# Work to complete
Each line of the data should be transcribed exactly as given.
** Dataset content follows **
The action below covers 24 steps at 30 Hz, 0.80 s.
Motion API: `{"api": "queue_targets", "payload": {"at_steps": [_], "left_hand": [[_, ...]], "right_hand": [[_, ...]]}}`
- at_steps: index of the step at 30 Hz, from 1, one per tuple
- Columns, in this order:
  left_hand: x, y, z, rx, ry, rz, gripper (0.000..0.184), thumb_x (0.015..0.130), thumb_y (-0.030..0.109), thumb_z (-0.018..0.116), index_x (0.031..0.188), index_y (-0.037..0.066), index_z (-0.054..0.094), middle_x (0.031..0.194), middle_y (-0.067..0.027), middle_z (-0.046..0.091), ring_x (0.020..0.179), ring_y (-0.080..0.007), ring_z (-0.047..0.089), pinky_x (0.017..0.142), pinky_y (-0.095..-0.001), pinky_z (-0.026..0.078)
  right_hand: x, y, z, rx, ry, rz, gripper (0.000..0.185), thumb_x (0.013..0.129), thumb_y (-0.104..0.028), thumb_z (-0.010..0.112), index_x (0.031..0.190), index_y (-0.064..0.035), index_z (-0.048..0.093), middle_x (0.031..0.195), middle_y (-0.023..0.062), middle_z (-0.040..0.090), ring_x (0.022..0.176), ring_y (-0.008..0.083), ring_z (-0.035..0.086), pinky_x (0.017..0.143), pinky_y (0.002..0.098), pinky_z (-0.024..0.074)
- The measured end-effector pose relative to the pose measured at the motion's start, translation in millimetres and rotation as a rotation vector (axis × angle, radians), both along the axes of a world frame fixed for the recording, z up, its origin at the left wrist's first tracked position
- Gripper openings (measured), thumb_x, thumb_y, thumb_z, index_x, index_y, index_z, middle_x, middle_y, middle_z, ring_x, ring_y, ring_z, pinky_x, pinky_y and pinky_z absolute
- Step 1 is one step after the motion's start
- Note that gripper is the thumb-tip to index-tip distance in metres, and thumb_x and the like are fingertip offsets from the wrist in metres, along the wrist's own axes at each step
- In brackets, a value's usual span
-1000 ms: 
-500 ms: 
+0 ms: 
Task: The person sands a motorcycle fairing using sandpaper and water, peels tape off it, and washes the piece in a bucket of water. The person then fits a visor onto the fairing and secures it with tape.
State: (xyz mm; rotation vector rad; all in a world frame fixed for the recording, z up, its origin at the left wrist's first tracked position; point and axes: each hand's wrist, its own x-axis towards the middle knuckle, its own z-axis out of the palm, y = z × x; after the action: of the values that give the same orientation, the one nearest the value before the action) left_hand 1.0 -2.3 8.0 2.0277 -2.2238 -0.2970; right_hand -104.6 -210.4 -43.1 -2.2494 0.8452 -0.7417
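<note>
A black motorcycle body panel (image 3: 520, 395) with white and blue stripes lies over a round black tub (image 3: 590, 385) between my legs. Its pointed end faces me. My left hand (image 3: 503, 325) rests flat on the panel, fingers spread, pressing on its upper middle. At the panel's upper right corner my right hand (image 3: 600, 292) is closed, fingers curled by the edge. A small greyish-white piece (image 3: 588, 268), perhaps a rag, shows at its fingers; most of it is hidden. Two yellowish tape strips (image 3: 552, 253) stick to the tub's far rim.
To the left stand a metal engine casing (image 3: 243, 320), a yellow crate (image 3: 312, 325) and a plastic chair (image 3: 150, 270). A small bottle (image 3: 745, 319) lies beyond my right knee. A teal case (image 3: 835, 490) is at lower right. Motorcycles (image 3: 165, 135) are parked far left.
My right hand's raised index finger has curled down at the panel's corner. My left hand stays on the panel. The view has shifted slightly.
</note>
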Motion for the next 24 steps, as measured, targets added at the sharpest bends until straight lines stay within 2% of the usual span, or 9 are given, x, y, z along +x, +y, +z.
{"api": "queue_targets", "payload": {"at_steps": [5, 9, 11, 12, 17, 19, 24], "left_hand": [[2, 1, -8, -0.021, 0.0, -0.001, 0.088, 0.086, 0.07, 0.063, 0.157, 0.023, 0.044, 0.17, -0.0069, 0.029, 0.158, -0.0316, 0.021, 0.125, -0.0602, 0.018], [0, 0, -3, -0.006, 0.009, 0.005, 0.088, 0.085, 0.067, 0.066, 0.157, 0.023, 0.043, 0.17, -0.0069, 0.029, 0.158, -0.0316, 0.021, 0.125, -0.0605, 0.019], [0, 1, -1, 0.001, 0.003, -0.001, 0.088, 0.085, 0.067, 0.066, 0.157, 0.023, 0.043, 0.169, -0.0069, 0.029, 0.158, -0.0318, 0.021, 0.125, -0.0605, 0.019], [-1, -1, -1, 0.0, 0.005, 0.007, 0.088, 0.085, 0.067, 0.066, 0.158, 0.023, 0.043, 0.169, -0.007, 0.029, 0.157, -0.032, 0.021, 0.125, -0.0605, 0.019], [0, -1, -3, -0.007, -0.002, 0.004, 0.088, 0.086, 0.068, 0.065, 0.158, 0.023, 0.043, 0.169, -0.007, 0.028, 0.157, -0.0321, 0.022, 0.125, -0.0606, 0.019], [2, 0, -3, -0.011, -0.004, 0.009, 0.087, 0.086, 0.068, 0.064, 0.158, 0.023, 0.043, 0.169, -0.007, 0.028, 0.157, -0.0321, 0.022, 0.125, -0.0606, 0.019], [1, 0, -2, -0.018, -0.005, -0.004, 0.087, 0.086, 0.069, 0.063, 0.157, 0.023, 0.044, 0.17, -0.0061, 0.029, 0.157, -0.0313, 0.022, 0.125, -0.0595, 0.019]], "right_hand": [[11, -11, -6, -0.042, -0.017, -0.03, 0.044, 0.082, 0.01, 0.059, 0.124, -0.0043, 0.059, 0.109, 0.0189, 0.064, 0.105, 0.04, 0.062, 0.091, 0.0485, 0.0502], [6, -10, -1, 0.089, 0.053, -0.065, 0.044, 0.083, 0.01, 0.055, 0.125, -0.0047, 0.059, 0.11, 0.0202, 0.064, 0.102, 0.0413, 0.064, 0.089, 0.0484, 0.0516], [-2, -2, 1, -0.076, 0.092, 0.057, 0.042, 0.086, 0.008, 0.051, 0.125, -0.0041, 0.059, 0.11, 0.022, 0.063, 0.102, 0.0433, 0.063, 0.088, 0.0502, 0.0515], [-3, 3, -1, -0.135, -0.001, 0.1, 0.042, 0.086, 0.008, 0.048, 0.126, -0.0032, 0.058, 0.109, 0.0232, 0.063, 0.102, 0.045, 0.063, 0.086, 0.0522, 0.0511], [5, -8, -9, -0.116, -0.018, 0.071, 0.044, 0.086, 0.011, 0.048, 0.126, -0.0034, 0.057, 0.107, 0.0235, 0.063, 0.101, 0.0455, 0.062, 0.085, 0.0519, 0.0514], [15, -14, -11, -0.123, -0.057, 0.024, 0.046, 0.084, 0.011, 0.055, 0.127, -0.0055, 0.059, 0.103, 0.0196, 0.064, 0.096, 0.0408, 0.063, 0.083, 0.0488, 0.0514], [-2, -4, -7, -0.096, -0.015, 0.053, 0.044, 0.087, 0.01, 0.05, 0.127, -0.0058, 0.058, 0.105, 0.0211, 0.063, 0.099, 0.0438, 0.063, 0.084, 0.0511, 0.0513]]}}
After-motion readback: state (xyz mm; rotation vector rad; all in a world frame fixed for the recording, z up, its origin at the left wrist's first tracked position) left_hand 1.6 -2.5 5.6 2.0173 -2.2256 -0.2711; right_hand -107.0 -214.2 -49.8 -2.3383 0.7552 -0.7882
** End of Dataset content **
# Answer for the task
The action below covers 24 steps at 30 Hz, 0.80 s.
Motion API: `{"api": "queue_targets", "payload": {"at_steps": [_], "left_hand": [[_, ...]], "right_hand": [[_, ...]]}}`
- at_steps: index of the step at 30 Hz, from 1, one per tuple
- Columns, in this order:
  left_hand: x, y, z, rx, ry, rz, gripper (0.000..0.184), thumb_x (0.015..0.130), thumb_y (-0.030..0.109), thumb_z (-0.018..0.116), index_x (0.031..0.188), index_y (-0.037..0.066), index_z (-0.054..0.094), middle_x (0.031..0.194), middle_y (-0.067..0.027), middle_z (-0.046..0.091), ring_x (0.020..0.179), ring_y (-0.080..0.007), ring_z (-0.047..0.089), pinky_x (0.017..0.142), pinky_y (-0.095..-0.001), pinky_z (-0.026..0.078)
  right_hand: x, y, z, rx, ry, rz, gripper (0.000..0.185), thumb_x (0.013..0.129), thumb_y (-0.104..0.028), thumb_z (-0.010..0.112), index_x (0.031..0.190), index_y (-0.064..0.035), index_z (-0.048..0.093), middle_x (0.031..0.195), middle_y (-0.023..0.062), middle_z (-0.040..0.090), ring_x (0.022..0.176), ring_y (-0.008..0.083), ring_z (-0.035..0.086), pinky_x (0.017..0.143), pinky_y (0.002..0.098), pinky_z (-0.024..0.074)
- The measured end-effector pose relative to the pose measured at the motion's start, translation in millimetres and rotation as a rotation vector (axis × angle, radians), both along the axes of a world frame fixed for the recording, z up, its origin at the left wrist's first tracked position
- Gripper openings (measured), thumb_x, thumb_y, thumb_z, index_x, index_y, index_z, middle_x, middle_y, middle_z, ring_x, ring_y, ring_z, pinky_x, pinky_y and pinky_z absolute
- Step 1 is one step after the motion's start
- Note that gripper is the thumb-tip to index-tip distance in metres, and thumb_x and the like are fingertip offsets from the wrist in metres, along the wrist's own axes at each step
- In brackets, a value's usual span
-1000 ms: 
-500 ms: 
+0 ms: 
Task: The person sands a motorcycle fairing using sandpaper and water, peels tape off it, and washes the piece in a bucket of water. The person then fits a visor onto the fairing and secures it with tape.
State: (xyz mm; rotation vector rad; all in a world frame fixed for the recording, z up, its origin at the left wrist's first tracked position; point and axes: each hand's wrist, its own x-axis towards the middle knuckle, its own z-axis out of the palm, y = z × x; after the action: of the values that give the same orientation, the one nearest the value before the action) left_hand 1.0 -2.3 8.0 2.0277 -2.2238 -0.2970; right_hand -104.6 -210.4 -43.1 -2.2494 0.8452 -0.7417
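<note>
A black motorcycle body panel (image 3: 520, 395) with white and blue stripes lies over a round black tub (image 3: 590, 385) between my legs. Its pointed end faces me. My left hand (image 3: 503, 325) rests flat on the panel, fingers spread, pressing on its upper middle. At the panel's upper right corner my right hand (image 3: 600, 292) is closed, fingers curled by the edge. A small greyish-white piece (image 3: 588, 268), perhaps a rag, shows at its fingers; most of it is hidden. Two yellowish tape strips (image 3: 552, 253) stick to the tub's far rim.
To the left stand a metal engine casing (image 3: 243, 320), a yellow crate (image 3: 312, 325) and a plastic chair (image 3: 150, 270). A small bottle (image 3: 745, 319) lies beyond my right knee. A teal case (image 3: 835, 490) is at lower right. Motorcycles (image 3: 165, 135) are parked far left.
My right hand's raised index finger has curled down at the panel's corner. My left hand stays on the panel. The view has shifted slightly.
</note>
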Motion for the next 24 steps, as measured, targets added at the sharpest bends until straight lines stay within 2% of the usual span, or 9 are given, x, y, z along +x, +y, +z.
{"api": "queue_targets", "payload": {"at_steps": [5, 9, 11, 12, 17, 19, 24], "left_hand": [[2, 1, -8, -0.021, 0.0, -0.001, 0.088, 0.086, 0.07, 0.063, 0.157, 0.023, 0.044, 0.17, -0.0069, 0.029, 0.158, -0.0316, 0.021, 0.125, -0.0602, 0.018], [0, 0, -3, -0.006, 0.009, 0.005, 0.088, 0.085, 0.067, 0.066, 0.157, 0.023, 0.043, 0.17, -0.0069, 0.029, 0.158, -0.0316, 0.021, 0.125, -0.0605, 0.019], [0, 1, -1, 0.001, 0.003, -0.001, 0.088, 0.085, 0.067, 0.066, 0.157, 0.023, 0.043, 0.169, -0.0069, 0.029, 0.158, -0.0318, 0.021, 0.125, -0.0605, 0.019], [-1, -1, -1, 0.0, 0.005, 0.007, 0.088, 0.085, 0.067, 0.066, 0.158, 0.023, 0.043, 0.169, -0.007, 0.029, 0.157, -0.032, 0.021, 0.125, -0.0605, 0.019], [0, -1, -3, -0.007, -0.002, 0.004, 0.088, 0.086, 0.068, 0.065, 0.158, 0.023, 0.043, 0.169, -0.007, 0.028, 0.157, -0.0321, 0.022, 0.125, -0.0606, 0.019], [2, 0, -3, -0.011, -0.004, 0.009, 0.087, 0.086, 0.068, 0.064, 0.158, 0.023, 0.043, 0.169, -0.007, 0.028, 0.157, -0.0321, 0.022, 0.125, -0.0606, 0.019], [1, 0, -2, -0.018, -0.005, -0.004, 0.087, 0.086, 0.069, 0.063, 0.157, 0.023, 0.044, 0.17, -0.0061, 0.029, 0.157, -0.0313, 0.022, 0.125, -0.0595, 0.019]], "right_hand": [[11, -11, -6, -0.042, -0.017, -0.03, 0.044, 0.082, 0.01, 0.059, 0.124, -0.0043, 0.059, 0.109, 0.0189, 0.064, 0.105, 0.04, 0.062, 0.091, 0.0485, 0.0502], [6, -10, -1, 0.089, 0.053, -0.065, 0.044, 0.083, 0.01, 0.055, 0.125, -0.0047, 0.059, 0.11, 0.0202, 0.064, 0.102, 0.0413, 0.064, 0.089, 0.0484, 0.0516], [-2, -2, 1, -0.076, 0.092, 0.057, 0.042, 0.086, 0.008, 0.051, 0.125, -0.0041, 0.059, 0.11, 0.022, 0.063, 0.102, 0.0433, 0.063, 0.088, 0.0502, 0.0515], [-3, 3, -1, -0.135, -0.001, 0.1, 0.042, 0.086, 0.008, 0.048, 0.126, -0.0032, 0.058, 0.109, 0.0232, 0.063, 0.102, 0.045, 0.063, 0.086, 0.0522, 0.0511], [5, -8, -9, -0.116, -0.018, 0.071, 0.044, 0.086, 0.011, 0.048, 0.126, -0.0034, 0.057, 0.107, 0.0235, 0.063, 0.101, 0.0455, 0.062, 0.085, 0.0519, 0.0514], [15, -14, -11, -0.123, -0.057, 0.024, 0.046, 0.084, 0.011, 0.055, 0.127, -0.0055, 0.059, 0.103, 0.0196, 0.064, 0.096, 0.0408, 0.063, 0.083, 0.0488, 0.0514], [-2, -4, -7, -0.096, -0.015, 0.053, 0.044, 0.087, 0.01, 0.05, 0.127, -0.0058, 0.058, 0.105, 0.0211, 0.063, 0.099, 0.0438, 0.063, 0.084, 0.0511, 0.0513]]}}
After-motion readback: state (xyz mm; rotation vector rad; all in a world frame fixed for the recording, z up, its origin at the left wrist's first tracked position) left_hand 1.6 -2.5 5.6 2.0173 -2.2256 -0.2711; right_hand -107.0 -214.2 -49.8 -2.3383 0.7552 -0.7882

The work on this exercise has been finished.